Cela ira jusqu’à mon arrestation et à ma détention sans jugement, de septembre 1970 à mai 1975, à l’occasion de l’Affaire Ndongmo/Ouandié, où l’Abbé devenu Évêque est jugé et condamné à mort, puis à perpétuité, pour « complot contre la sécurité de l’Etat » et pour « association avec la rébellion » dirigée par Ernest Ouandié.

A ma sortie de prison, je m’éloigne du pays vers la Cote d’Ivoire, ou, malgré l’existence du parti unique et la vénération du « Vieux » Houphouët-Boigny, l’atmosphère est bien plus respirable dans la presse. Quand je rentre à Cameron Tribune, quotidien gouvernemental, en 1984, le journal est éditorialement voué au régime de Paul Biya, le 2ème président. Même la libéralisation politique initiée en 1990 n’y change rien.

Heureusement, le paysage médiatique s’élargit considérablement, et les « feuilles de chou » au contenu très critique, abusivement taxées de « journaux d’opposition » par les bien-pensants, fleurissent et damnent le pion, auprès du public, à la presse encensoir. D

La concurrence rude entre les médias publics et les médias indépendants, installe les journalistes en deux camps retranchés. Mais l’hostilité et le mépris des uns vis-à-vis des autres se réduiront grâce à l’action de l’Union des Journalistes du Cameroun (UJC) créée par tous les professionnels en 1996.

Un débat récurrent oppose, en Afrique francophone et au Cameroun en particulier, les tenants de l’opinion selon laquelle on ne peut pas être un bon journaliste sans avoir fait des études dans une école de journalisme, et ceux qui, comme moi, pensent que tout dépend du talent, qu’on a ou qu’on n’a pas.

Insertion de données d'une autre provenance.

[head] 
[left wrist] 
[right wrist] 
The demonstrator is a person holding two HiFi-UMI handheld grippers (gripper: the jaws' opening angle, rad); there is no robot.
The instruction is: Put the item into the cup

Ma petite expérience témoigne en faveur de cette dernière thèse. Avant mes études de journalisme, j’ai commencé la profession sur le tas, en compagnie d’un confrère qui n’a pas terminé son secondaire et qui, cinquante ans après, compte parmi les meilleurs journalistes professionnels du Cameroun.

Alors que des diplômés en communication (licence, doctorat, etc.) ne brillent pas particulièrement par leurs performances dans le domaine. C’est au pied du mur qu’on reconnait le maçon; c’est en forgeant qu’on devient forgeron… C’est connu !

Les nouvelles technologies de l’information et de la communication et la hardiesse des hommes de plume ont fait reculer la censure, même si celle-ci adopte souvent des formes insidieuses (intimidations, fragilisation économique, etc.).

C’est vrai pour le Cameroun, où la contestation médiatique a largement devancé et boosté les revendications démocratiques et les timides avancées observées. C’est vrai pour le Sénégal, où, de toute évidence, la presse a contrecarré les mauvaises pratiques électorales installées, et a poussé à l’alternance. Et les exemples ne manquent pas ailleurs ».